** Activity **
If a line of the listing contains the string "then", return that line.

------------------------------------------------

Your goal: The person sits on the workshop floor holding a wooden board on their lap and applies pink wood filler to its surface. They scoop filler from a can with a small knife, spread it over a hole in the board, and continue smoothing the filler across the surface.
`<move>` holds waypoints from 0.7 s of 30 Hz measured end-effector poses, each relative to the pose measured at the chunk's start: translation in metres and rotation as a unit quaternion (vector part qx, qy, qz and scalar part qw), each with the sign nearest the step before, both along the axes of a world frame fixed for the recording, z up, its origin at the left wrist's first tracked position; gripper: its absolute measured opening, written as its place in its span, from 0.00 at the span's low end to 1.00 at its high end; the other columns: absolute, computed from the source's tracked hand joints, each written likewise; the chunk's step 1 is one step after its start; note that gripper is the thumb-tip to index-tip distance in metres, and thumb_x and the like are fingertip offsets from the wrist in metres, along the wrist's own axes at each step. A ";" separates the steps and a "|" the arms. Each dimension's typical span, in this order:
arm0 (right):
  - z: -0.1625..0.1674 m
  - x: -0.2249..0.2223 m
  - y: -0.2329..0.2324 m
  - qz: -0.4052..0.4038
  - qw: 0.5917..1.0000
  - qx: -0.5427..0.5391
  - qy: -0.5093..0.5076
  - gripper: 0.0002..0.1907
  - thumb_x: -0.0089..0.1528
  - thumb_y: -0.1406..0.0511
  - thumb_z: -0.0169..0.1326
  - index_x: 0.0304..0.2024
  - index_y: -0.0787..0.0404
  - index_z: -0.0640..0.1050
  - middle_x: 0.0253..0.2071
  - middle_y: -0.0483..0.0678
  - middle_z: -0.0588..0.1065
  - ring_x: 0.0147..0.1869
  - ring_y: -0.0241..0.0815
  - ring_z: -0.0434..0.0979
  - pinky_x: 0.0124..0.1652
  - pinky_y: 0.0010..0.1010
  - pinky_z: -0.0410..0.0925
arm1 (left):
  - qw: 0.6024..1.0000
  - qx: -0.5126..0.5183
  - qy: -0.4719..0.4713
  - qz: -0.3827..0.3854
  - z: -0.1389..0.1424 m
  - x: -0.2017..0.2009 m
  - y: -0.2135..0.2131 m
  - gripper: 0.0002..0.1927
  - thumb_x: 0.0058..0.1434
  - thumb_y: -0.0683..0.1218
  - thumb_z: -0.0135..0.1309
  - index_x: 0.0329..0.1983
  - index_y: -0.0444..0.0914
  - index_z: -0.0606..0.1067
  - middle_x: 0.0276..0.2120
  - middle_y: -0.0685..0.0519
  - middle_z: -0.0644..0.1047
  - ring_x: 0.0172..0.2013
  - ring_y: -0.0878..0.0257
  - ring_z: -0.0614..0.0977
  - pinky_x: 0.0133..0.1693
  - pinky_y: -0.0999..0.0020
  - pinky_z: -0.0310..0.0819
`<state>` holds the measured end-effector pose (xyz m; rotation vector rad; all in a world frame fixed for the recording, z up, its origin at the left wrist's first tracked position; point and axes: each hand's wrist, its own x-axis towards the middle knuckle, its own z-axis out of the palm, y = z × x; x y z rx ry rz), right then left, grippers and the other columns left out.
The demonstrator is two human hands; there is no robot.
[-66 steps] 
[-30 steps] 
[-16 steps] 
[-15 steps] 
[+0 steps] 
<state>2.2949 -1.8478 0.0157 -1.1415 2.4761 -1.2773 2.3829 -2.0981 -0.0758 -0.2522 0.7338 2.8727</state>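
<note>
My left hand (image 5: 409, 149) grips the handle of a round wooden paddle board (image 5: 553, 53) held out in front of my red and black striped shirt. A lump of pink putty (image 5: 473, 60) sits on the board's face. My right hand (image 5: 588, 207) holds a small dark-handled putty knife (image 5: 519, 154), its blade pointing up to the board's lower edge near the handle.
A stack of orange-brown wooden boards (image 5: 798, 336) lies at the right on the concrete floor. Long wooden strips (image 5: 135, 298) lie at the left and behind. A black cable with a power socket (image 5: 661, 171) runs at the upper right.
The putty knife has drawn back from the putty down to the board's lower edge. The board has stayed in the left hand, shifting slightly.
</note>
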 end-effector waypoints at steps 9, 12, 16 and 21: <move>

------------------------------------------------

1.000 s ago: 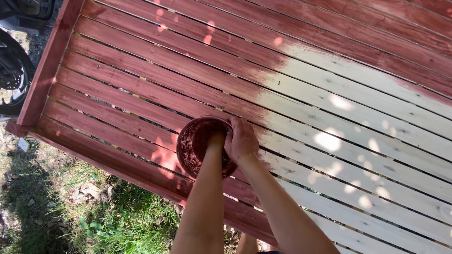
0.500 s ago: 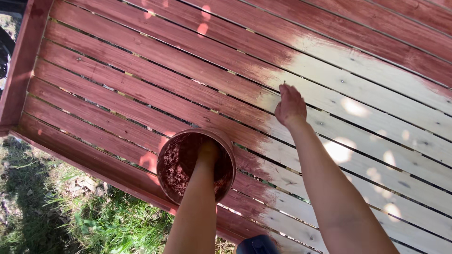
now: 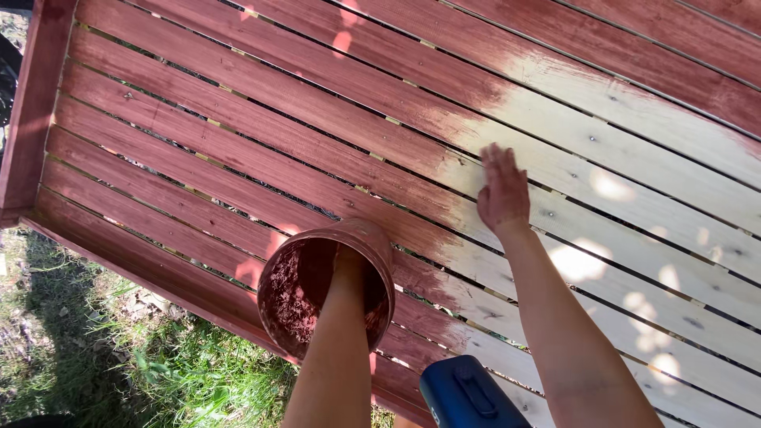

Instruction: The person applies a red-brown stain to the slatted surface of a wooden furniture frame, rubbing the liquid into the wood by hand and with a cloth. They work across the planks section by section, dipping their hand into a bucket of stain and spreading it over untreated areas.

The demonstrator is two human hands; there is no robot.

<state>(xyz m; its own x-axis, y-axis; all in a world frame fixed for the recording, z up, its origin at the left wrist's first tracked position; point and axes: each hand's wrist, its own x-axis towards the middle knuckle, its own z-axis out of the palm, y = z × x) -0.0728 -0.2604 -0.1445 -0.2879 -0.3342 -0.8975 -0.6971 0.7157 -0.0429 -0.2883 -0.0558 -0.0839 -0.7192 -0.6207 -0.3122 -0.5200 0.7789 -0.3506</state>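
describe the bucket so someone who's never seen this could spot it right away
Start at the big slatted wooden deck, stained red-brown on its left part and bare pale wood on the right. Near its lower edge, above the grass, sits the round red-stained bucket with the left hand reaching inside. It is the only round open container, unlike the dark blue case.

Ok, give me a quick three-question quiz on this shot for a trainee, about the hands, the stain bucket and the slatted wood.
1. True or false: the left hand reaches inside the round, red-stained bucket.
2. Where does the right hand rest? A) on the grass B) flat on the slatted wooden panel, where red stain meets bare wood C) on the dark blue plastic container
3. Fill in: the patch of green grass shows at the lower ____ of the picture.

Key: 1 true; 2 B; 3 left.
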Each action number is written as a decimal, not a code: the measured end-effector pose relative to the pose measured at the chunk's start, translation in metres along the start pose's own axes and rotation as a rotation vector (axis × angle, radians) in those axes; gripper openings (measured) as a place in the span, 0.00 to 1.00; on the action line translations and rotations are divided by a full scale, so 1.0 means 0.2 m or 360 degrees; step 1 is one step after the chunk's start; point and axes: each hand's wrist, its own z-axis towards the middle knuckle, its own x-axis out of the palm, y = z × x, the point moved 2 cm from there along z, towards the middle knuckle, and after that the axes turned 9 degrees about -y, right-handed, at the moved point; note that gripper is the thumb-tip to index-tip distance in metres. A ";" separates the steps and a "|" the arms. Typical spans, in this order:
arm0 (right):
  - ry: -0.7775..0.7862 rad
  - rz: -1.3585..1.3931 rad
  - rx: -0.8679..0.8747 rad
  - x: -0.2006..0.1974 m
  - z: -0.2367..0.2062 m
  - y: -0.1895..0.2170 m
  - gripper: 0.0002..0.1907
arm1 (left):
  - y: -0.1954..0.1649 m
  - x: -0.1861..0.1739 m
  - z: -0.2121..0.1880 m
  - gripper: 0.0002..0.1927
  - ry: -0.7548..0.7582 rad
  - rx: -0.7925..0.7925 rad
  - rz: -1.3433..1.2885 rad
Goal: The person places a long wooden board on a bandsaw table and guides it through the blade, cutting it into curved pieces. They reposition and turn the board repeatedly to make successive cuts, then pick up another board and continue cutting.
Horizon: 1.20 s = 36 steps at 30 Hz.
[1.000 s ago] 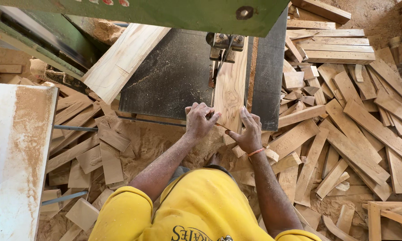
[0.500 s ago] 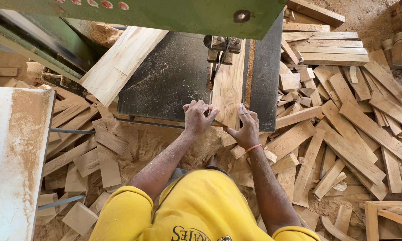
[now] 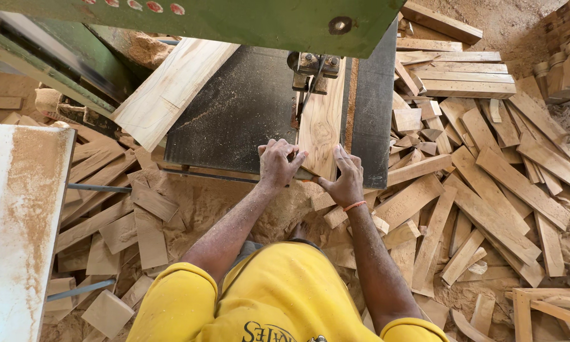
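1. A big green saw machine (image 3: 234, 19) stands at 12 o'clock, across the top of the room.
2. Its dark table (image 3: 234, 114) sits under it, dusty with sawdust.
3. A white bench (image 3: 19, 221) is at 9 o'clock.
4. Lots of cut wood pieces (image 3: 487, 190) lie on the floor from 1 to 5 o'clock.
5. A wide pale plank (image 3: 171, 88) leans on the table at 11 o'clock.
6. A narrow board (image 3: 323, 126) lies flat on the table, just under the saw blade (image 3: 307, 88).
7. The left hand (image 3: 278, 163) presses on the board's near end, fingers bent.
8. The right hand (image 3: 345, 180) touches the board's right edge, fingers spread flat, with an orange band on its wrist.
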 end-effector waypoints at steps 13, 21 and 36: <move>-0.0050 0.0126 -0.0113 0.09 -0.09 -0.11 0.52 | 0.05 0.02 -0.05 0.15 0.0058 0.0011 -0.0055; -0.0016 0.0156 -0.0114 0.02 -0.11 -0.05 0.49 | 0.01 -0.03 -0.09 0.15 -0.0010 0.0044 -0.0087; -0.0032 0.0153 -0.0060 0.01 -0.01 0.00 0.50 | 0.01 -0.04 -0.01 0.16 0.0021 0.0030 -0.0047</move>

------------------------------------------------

** Solution to the problem **
`<state>` holds the measured end-effector pose (xyz m; rotation vector rad; all in a world frame fixed for the recording, z up, its origin at the left wrist's first tracked position; point and axes: each hand's wrist, its own x-axis towards the middle knuckle, its own z-axis out of the palm, y = z × x; x y z rx ry rz), right then left, grippers and the other columns left out.
Goal: The person places a long wooden board on a bandsaw table and guides it through the blade, cutting it into curved pieces. They reposition and turn the board repeatedly to make successive cuts, then pick up another board and continue cutting.

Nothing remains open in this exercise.